## Task to carry out
Please print exactly the lines below, from the start of the material up to and including the line with "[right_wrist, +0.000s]", but none of the pictures.

## Dataset content
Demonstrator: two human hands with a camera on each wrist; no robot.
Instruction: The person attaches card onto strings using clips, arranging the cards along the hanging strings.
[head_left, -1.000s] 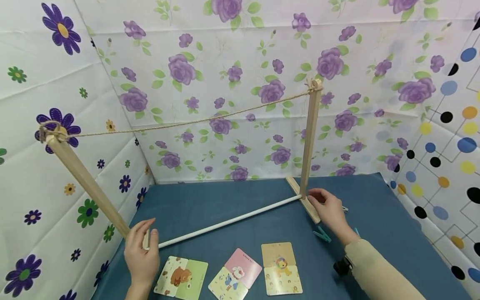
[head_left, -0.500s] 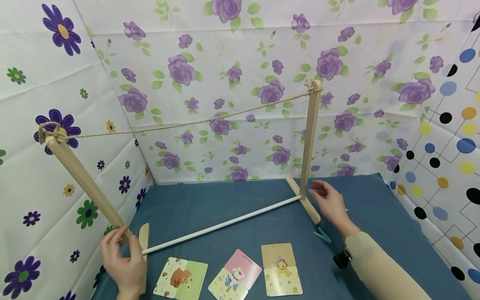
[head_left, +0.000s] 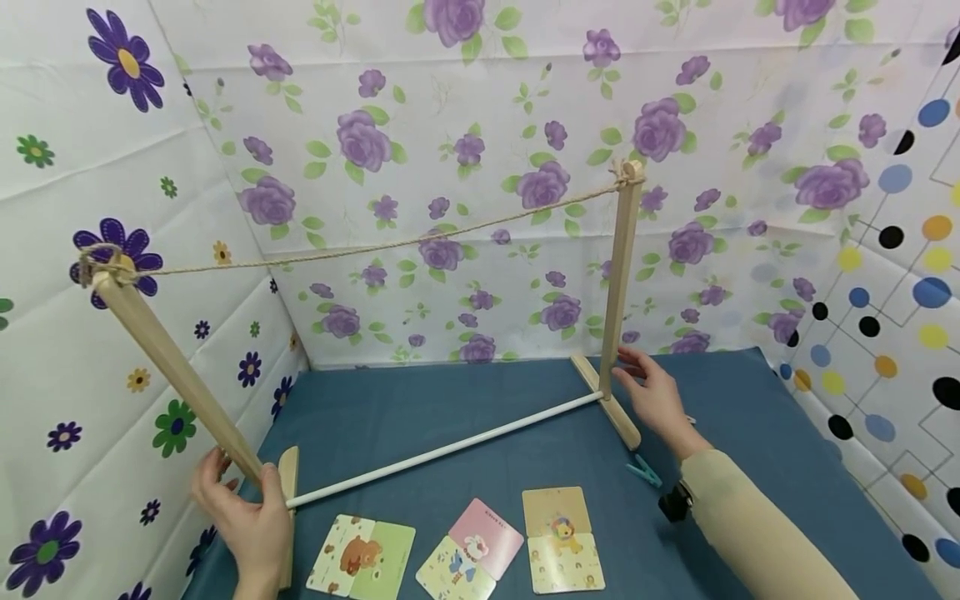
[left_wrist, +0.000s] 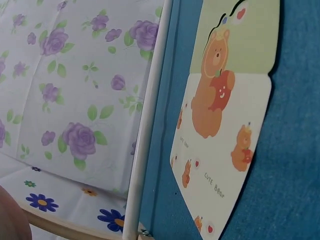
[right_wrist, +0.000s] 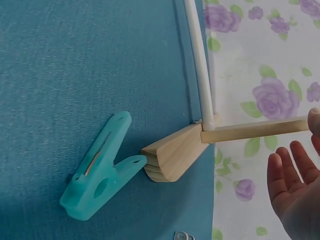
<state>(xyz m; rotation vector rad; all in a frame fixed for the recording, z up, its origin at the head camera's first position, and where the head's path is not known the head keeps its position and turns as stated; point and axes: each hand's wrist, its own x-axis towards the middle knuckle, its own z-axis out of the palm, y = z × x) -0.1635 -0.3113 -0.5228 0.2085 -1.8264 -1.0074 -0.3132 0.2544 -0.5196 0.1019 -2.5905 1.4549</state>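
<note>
A wooden stand has two upright posts with a twine line (head_left: 405, 242) tied between their tops and a white rod (head_left: 450, 448) joining their feet. My left hand (head_left: 247, 525) holds the left post (head_left: 172, 375) low down, fingers on its outer side and thumb in front. At the other end, my right hand (head_left: 654, 400) has thumb and forefinger at the lower part of the right post (head_left: 621, 275); its other fingers are spread below in the right wrist view. Wooden feet (head_left: 287, 475) lie on the blue cloth, the right foot (right_wrist: 175, 152) clearly shown.
A teal clothespin (right_wrist: 102, 167) lies by the right foot. Along the front are a bear card (head_left: 362, 554), a pink and yellow rabbit card (head_left: 471, 550) and a lion card (head_left: 563, 540). Flowered sheets (head_left: 480, 150) hang behind and at the left, a dotted one (head_left: 885, 300) at the right.
My left hand has moved left from the rod's end to the left post. My right hand has risen from near the right foot to the post's lower part. The stand looks still.
</note>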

## Reply
Demonstrator: two human hands with a camera on each wrist; no robot.
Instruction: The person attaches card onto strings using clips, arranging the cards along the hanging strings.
[head_left, -1.000s] 
[head_left, -0.500s] 
[head_left, +0.000s] 
[left_wrist, +0.000s] 
[right_wrist, +0.000s] 

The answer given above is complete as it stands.